Olivier DESTREBECQ s’est dit consterné par l’attitude de la FGTB dans le cadre du dialogue social et du futur accord interprofessionnel.

Explications :

« Autant je salue l’attitude constructive de la CGSLB et de la CSC, autant je m’insurge devant l’attitude irresponsable de la FGTB. Lorsque j’entends sa Secrétaire Générale plaider avec force, devant des caméras de télévision, le refus d’intégrer les négociations portant sur le futur accord inter professionnel, je m’interroge. Je m’interroge sur ce type de comportement qui place la protestation avant le dialogue ; je m’interroge sur son manque de responsabilité.

En effet, j’estime irresponsable de fuir le dialogue dans un contexte de crise et de rigueur budgétaire. Qu’Anne Demelenne le veuille ou non, nous avons des obligations européennes à respecter, qui nous obligent à certains efforts et à des décisions difficiles, dont les bénéfices rejailliront dans les mois et les années à venir mais qui sont, il est vrai, difficiles pour beaucoup à très court terme.

C’est donc avec consternation que je prends acte de la décision de la FGTB de conditionner sa participation à l’AIP. Je parle de consternation mais le terme affliction serait plus approprié. Je suis affligé une fois de plus par ce comportement qui ne prend en compte ni l’intérêt des travailleurs dans leur ensemble, ni celui de l’Etat qui est pourtant le garant de la viabilité du pays. Je suis affligé par ce procédé qui consiste à tenter d’imposer ses vues avant même la négociation. Je suis affligé par ce syndicalisme obscurantiste qui refuse toute évolution pour la société.

Notre pays a besoin de réformes, de réformes profondes et le Gouvernement entend les lui apporter. Dans la plus pure tradition belge, le dialogue social gardera une place de choix et l’accord interprofessionnel conserve une importance capitale dans cette perspective. Mais sachant les enjeux, connaissant le contexte, comment reprocher au Gouvernement de baliser les discussions en posant les jalons de notre relance ? Si nous voulons maintenir notre niveau de vie et la qualité de nos services publics, il va falloir faire preuve de lucidité et consentir à certaines évolutions.

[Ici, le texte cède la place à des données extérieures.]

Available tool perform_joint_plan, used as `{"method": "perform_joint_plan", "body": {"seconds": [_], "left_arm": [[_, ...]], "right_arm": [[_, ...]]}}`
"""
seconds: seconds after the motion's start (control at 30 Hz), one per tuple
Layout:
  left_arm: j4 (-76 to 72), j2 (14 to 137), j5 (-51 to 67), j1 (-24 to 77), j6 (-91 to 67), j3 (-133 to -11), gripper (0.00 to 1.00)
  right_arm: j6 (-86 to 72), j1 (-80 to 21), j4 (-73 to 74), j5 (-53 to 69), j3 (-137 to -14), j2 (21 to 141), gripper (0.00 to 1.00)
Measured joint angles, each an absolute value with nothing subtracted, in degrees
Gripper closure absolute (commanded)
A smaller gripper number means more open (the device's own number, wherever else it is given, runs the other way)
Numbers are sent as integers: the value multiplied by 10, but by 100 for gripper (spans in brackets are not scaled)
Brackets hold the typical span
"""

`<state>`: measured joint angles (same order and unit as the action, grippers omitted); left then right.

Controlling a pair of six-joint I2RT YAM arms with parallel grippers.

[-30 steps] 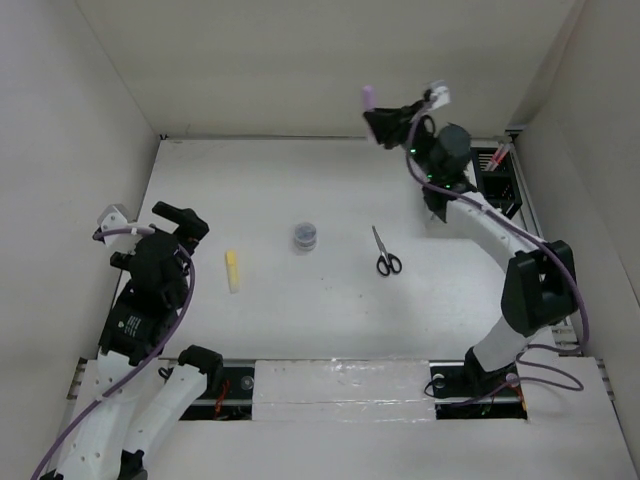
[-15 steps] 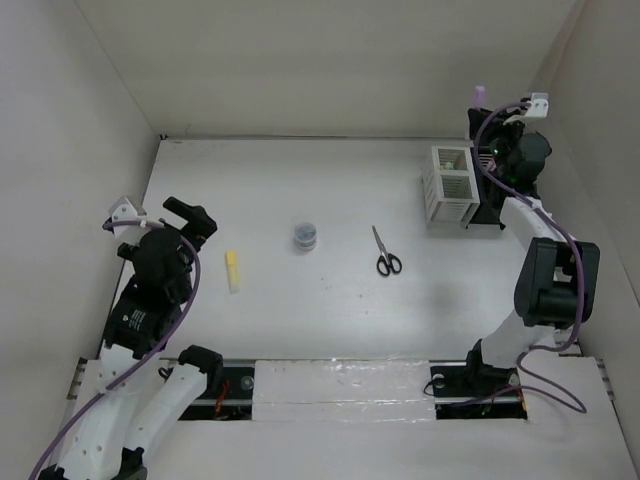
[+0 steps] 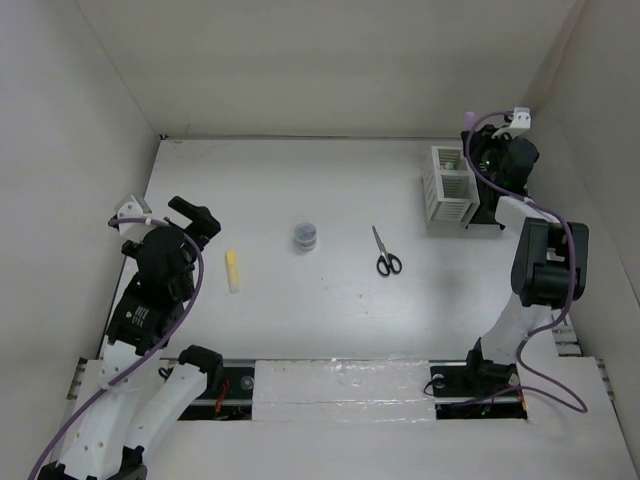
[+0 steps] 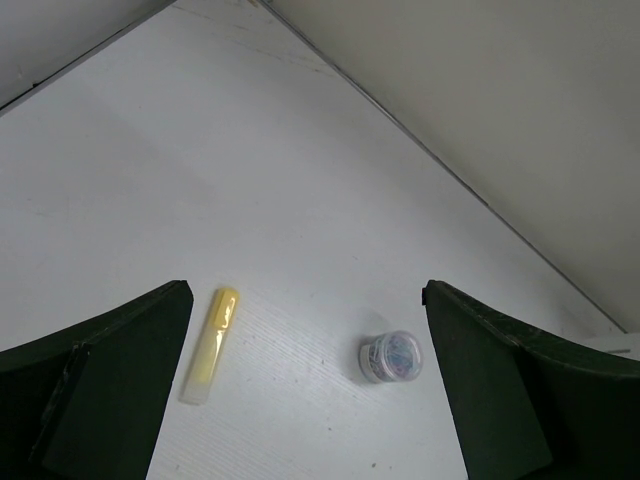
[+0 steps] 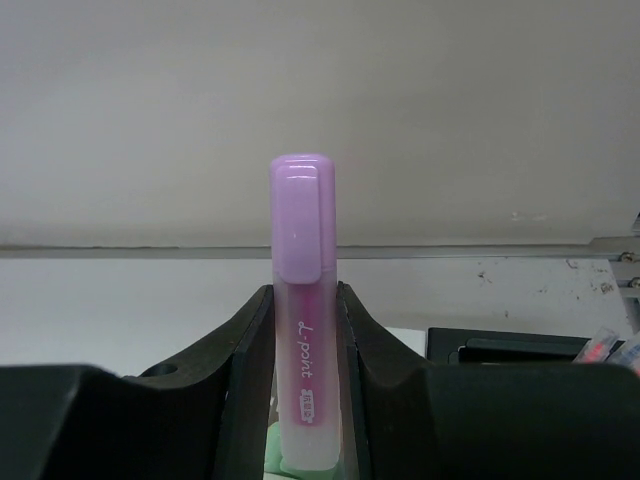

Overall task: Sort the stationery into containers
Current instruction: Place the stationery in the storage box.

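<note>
Right gripper (image 5: 303, 330): clamped on the upright purple highlighter (image 5: 303, 240), cap up.
Change: it has come lower, now at the white organizer's (image 3: 450, 186) 1 o'clock corner.
Right arm: stretched to the table's (image 3: 300, 180) 2 o'clock.
Left gripper (image 4: 305, 292): fingers apart, above the yellow highlighter (image 4: 210, 345) and round roll (image 4: 392, 357).
Right wrist view only: black organizer (image 5: 520, 346) at 3 o'clock.

Top view looks down on the table (image 3: 300, 190); wrist views sit low (left shares the yellow highlighter (image 4: 210, 343)).

The highlighter (image 3: 232, 270) lies left on the surface (image 3: 300, 320), roll (image 3: 305, 236) centre, scissors (image 3: 384, 254) right of it, organizer (image 3: 450, 185) far right.
</note>
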<state>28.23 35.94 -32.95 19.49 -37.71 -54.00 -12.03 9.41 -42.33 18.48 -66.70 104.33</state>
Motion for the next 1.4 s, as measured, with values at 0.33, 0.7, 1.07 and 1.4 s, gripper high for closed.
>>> {"method": "perform_joint_plan", "body": {"seconds": [0.33, 0.7, 1.07, 1.4], "left_arm": [[281, 359, -325, 195, -373, -540, 0], [280, 364, -317, 195, -373, -540, 0], [280, 364, -314, 195, -366, -540, 0], [280, 364, -314, 195, -364, -540, 0]], "right_arm": [[-115, 94, -414, 197, -686, 1081, 100], [-86, 94, -362, 216, -714, 1112, 100], [-40, 94, -328, 220, -715, 1112, 100], [-27, 94, -321, 219, -711, 1111, 86]]}}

En affirmant cela, je ne me montre pas antisocial, que du contraire. Etre antisocial, c’est refuser le progrès, l’évolution du monde ; c’est vivre dans le passé. Dans la crise que nous connaissons, il n’y a que l’immobilisme et le traditionalisme aveugle qui sont antisociaux et qui minent notre futur.

Par ailleurs, je souhaite rappeler à la FGTB qu’en prenant en otage la concertation sociale, elle ne défend rien, ni personne. Je rappelle aussi que si aucun accord ne survient au sein du groupe des 10, alors la main passera au Gouvernement qui se devra de trancher par lui-même.

J’ose croire que la FGTB changera son fusil d’épaule car le dialogue social doit primer. Mais en tout état de cause, une décision interviendra, avec ou sans elle, car il est question de l’avenir de l’économie et de l’avenir des travailleurs.

Plus que jamais, il me semble important de mener un débat de fond afin de faire évoluer le syndicalisme avec son temps. Il est nécessaire de le faire passer d’un mouvement de protestation à un mouvement de contribution à la société ».